One more reason to care

It is easy to fell overwhelmed and unimportant. It is easy to say, “that's not my problem” or “that's not my student” or “that's none of my business” when we see problems. But it has dire consequences.

For anyone who entertains the thought of being indifferent about the importance of educating our youth, tell them this story.

You see, the very nature of things can be disturbed by cold indifference. On March 29, 1948, everyone living within earshot of Niagara Falls squinted into the winter sunshine as they craned their necks to hear …. nothing.

Nothing, because heavy winds had pushed the ice fields of Lake Erie to block the entrance of the Niagara River near Buffalo, NY. The river had stopped. Against the natural order and every law of nature, icy, cold obstacles stopped the natural order of things.

It resumed only when the ice shifted.

I would challenge you to consider that many of our educational problems stem from cold indifference. Indifference of some who would rather filter out everything instead of working with teachers to unblock certain sites in an ad hoc manner. Indifference of those who would rather force schools to conform to their knowledge base than to learn something new. Indifference of those who think that yesterday's success in the classroom will also be the savior of tomorrow. Indifference of those who just want to get a paycheck and would rather play Solitaire. Indifference of people who would rather throw money at problems than their lives.

Educating children and teens requires passion.
I believe that a good teacher has one thing undergirding everything in their classroom… an honest, genuine love for their students. Because students see frigid indifference and they tune it out. They see enough frigidity in this tough, cold world.

What they want to see are warm bodies with open arms who will push them to excellence beyond what they realize that they can do.
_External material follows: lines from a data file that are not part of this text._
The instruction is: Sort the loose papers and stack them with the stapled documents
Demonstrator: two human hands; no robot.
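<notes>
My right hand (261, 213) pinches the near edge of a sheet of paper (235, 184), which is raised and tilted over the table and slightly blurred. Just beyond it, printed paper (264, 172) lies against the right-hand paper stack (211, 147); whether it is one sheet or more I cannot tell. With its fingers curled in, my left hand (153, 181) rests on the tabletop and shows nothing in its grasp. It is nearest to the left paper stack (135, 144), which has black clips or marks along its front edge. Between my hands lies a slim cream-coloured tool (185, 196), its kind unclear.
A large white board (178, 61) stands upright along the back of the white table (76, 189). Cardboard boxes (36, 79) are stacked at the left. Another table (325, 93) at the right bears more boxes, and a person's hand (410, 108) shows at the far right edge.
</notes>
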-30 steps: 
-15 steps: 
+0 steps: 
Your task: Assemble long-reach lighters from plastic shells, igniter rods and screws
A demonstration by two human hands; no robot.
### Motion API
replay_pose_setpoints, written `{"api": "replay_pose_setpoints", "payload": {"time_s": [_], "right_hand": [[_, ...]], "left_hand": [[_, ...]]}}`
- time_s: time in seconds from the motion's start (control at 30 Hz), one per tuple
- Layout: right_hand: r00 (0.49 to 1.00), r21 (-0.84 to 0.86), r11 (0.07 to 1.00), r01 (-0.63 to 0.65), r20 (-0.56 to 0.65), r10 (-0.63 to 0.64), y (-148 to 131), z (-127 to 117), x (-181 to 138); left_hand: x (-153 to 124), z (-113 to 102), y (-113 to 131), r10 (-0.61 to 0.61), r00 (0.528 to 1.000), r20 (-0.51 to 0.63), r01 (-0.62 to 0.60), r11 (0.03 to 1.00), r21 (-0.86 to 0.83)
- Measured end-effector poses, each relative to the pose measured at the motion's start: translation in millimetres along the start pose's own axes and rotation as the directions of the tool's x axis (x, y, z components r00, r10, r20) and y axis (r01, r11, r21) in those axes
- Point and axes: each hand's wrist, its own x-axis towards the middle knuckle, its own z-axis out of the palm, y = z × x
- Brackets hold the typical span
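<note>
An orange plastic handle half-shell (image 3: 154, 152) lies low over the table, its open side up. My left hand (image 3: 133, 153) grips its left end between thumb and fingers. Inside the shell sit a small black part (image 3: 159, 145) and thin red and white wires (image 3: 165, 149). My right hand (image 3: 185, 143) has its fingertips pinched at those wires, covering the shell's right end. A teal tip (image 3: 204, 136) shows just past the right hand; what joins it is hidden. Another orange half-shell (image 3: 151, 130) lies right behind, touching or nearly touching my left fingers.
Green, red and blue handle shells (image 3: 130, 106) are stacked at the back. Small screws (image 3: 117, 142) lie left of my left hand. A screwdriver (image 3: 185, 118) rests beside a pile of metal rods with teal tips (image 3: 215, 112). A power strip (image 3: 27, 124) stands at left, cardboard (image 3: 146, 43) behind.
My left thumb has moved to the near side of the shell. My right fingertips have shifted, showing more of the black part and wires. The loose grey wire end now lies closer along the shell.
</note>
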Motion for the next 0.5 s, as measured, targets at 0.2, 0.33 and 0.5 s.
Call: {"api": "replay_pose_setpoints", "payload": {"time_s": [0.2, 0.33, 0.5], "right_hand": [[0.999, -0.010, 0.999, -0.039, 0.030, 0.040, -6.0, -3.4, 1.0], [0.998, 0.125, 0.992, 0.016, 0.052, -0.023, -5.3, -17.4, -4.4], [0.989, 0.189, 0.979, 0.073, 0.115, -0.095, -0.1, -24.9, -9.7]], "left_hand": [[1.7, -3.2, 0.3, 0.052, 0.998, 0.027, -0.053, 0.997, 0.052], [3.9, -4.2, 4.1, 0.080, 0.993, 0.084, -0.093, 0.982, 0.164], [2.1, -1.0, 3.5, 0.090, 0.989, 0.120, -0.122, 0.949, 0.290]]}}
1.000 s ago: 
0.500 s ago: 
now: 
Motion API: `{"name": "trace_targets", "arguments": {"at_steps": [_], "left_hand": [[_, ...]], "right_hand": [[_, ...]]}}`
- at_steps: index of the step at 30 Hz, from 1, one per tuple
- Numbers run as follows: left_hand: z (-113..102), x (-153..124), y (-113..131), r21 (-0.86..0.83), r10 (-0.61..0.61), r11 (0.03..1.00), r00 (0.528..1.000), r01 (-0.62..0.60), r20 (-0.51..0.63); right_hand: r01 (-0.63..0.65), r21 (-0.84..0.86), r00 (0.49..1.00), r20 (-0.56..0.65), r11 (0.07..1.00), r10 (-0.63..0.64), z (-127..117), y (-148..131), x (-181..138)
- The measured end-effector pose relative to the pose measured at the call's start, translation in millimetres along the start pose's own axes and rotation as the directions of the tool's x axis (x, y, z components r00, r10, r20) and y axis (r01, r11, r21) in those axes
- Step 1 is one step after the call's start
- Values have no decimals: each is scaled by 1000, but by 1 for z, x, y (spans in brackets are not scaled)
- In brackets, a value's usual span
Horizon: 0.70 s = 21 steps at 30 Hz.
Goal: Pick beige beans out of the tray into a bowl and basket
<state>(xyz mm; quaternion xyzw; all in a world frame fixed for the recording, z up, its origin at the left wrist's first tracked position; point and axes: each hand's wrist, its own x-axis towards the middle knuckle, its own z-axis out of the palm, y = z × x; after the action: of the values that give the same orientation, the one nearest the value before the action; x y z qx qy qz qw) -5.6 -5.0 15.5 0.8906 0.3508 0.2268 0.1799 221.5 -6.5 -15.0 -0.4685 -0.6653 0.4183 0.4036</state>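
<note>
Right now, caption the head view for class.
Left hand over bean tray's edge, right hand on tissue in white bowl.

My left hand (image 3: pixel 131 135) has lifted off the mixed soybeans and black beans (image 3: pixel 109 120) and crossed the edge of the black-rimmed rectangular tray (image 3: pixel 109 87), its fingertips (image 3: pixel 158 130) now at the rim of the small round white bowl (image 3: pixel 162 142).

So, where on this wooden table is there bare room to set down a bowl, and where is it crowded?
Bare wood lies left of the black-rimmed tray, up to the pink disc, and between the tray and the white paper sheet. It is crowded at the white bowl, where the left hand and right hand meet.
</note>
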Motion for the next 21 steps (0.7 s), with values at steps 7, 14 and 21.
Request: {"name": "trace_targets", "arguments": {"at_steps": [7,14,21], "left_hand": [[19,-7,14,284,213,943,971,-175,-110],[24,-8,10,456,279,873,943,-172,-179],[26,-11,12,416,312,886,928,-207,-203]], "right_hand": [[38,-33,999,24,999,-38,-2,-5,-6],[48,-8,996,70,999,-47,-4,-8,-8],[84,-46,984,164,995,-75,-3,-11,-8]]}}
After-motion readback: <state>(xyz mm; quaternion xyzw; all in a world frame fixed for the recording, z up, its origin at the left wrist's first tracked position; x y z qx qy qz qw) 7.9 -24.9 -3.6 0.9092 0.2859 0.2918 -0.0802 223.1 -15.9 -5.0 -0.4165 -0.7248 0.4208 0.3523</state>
Teachers and administrators who will push their own envelope of knowledge before they ask students to do the same. Teachers who don't just “bide their time,” call in sick to staff development, and complain.
I'm sorry, folks, but if somebody invited me to a pity party … I'd skip.
No one wants to be around the hopeless, indifferent frigidity of a person who has given up the dream of making a difference!

Educating is truly the greatest calling on earth.
Instead of just putting money in the bank, you are carving meaning into the lives of students and leaving a mark on your own soul. If you truly love your students. If you truly give them all you have and come home at the end of the day used up on your quota of words and wondering how you will even move from one room to the next. If you teach with all you have and all you are. If you care so much that you lay awake at night thinking and praying about how to reach that one student who is not just getting it…
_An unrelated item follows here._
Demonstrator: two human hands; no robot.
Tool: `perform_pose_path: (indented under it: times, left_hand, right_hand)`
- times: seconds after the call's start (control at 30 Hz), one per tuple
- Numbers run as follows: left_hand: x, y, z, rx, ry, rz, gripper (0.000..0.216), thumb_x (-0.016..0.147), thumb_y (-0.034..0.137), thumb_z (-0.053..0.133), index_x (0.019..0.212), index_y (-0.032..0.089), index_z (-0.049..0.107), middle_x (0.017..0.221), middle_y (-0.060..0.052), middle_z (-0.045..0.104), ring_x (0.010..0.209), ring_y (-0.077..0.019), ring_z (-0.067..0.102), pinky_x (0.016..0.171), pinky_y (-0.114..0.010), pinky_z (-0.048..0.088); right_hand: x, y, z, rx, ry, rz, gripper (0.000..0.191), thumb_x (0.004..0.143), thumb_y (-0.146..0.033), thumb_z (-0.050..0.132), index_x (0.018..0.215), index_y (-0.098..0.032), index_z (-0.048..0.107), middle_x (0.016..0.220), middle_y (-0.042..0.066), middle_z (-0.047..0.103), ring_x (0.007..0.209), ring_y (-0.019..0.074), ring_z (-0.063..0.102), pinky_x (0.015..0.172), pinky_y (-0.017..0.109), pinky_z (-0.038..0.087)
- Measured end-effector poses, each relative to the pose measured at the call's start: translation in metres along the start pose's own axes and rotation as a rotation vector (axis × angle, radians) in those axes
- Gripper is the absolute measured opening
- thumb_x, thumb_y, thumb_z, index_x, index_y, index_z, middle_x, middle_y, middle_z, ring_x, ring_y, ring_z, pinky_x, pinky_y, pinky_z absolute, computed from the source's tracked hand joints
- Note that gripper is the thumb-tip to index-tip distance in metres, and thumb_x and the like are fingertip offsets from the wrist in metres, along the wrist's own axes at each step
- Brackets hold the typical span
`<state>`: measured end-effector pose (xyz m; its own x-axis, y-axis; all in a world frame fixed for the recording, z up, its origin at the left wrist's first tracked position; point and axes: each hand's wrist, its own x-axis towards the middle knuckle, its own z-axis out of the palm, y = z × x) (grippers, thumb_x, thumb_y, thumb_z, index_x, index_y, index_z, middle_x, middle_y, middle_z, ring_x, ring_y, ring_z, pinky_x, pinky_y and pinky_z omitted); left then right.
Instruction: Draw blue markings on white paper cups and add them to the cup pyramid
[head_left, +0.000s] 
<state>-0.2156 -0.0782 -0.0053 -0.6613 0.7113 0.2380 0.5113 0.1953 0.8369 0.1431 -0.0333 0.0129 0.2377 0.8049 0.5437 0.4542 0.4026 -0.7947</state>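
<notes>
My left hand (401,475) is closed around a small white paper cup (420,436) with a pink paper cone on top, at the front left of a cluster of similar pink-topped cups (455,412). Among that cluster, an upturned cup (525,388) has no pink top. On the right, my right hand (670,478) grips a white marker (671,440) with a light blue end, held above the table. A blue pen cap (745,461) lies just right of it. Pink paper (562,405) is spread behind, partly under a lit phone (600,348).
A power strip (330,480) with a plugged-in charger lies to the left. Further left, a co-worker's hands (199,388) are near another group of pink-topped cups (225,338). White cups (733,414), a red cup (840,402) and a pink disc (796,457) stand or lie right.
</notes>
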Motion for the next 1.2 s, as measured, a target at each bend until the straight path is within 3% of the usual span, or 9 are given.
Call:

then you have achieved greatness.

You, my friend, are great because you have poured out your one life and multiplied all of the love and passion you have into hundreds and thousands of other lives.
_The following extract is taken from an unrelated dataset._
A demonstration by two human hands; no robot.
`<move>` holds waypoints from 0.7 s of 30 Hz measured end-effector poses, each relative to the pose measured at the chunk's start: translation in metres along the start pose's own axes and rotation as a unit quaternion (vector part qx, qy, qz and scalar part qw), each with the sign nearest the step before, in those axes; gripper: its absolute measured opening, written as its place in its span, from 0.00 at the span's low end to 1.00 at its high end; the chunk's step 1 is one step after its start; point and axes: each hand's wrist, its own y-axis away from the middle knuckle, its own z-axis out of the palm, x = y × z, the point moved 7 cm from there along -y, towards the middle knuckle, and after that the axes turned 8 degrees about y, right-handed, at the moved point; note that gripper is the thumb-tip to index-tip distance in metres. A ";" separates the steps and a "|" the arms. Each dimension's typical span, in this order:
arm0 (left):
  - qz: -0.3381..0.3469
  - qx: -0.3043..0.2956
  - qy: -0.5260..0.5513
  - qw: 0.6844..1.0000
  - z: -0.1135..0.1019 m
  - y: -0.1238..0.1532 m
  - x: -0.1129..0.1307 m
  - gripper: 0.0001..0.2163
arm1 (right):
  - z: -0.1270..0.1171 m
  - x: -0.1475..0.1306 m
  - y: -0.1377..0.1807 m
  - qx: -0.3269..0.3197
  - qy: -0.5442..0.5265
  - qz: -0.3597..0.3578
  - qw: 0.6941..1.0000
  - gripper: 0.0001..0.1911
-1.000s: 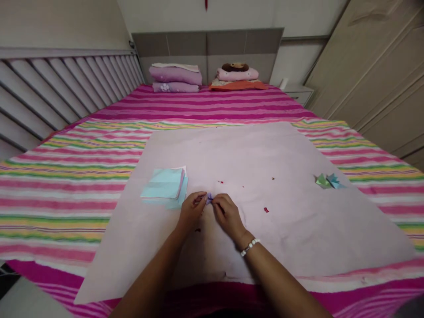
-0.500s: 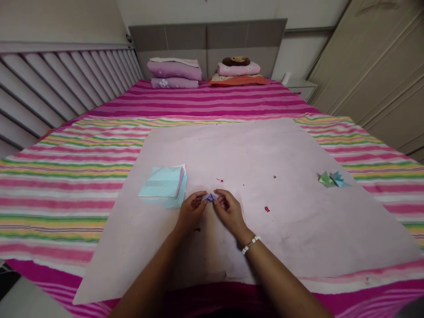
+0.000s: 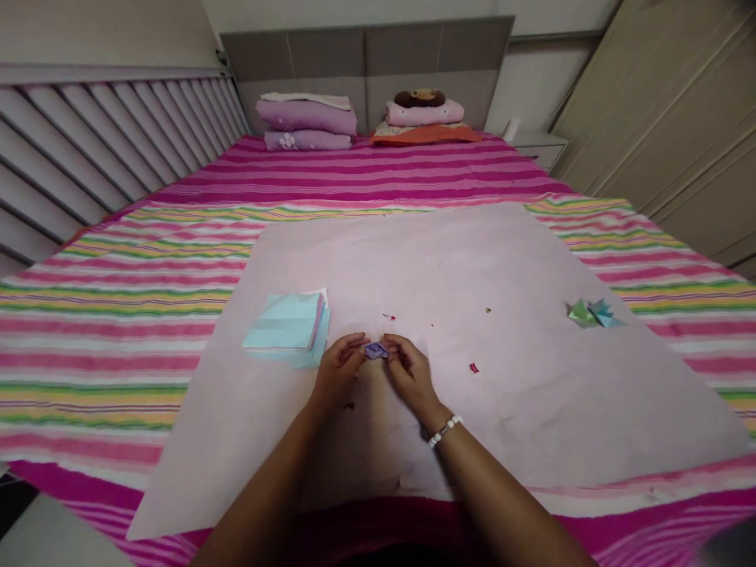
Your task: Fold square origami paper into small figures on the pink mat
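A small folded purple paper (image 3: 376, 351) is pinched between my two hands, just above the pale sheet (image 3: 520, 409). My left hand (image 3: 339, 368) grips its left end between thumb and fingers. At the right end, the thumb and fingers of my right hand (image 3: 409, 372) are closed on it too; a white beaded bracelet circles that wrist. Left of my hands lies a stack of light blue paper squares (image 3: 283, 323). Far to the right sit two folded paper pieces, one green (image 3: 582, 313) and one blue (image 3: 603, 313).
Small scraps lie about the sheet, among them a red one (image 3: 474, 368) and a dark one (image 3: 349, 405). The sheet rests on a striped bedspread (image 3: 106, 323). Folded bedding (image 3: 307, 118) is piled at the headboard (image 3: 319, 59); a slatted rail (image 3: 118, 134) runs along the left.
The purple paper has tilted in my fingers, and its middle now looks flatter and more spread, with less of a raised peak. Both hands keep hold. The whole view has shifted slightly.
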 end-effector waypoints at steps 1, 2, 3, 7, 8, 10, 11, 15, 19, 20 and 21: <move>-0.002 0.000 0.001 1.000 0.000 0.000 0.000 0.18 | 0.000 0.001 0.000 -0.001 -0.009 0.004 1.000 0.16; -0.003 0.000 0.002 1.000 0.000 0.000 0.000 0.18 | 0.000 0.002 0.000 -0.003 -0.018 0.008 1.000 0.16; -0.004 0.000 0.003 1.000 -0.001 0.000 0.000 0.18 | 0.000 0.003 0.001 -0.004 -0.026 0.013 1.000 0.15; -0.006 -0.003 0.024 1.000 0.000 -0.001 0.001 0.16 | 0.000 0.004 0.001 -0.002 -0.054 0.023 0.998 0.12; -0.005 -0.005 0.030 1.000 0.001 -0.001 0.001 0.15 | 0.000 0.004 0.001 0.000 -0.060 0.025 0.998 0.12; -0.002 -0.006 0.040 0.999 0.002 -0.001 0.001 0.13 | 0.000 0.003 0.001 0.001 -0.074 0.029 0.997 0.10; 0.000 -0.005 0.044 0.999 0.002 -0.001 0.000 0.13 | 0.001 0.003 0.001 0.000 -0.079 0.031 0.996 0.10; 0.025 -0.010 0.070 0.997 0.005 -0.001 -0.001 0.15 | 0.001 0.003 0.000 0.003 -0.079 0.041 0.996 0.09; 0.039 -0.034 0.069 0.996 0.009 -0.001 -0.001 0.15 | 0.001 0.000 -0.001 0.005 -0.087 0.048 0.995 0.10; 0.035 -0.039 0.060 0.997 0.010 -0.001 -0.001 0.16 | 0.000 0.000 -0.001 0.007 -0.094 0.050 0.994 0.09; 0.029 -0.043 0.051 0.997 0.011 -0.001 -0.001 0.17 | 0.000 0.000 -0.001 0.010 -0.101 0.053 0.993 0.10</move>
Sadly, I had a student transfer in this year. I asked him who his teachers were last year.. he couldn't tell me their names. He said that was “OK, because none of them knew his name anyway.”

This profession is about caring. It is about doing the impossible and reaching the remote.

It is about striking that rock of knowledge against the flint of an unlit psyche so many times and with such persistence that sparks emerge and catch fire the flame of the quest for knowledge that will never be extinguished.

We must always want to be better. We must be willing to put up with being misunderstood, underappreciated, and underpaid. For, what we do, if we truly care, we would do without compensation.

Teaching is a noble profession, the most noble in my opinion. I've never felt so rewarded and so full of meaning in my life. My river will never stop because of indifference.

What about you?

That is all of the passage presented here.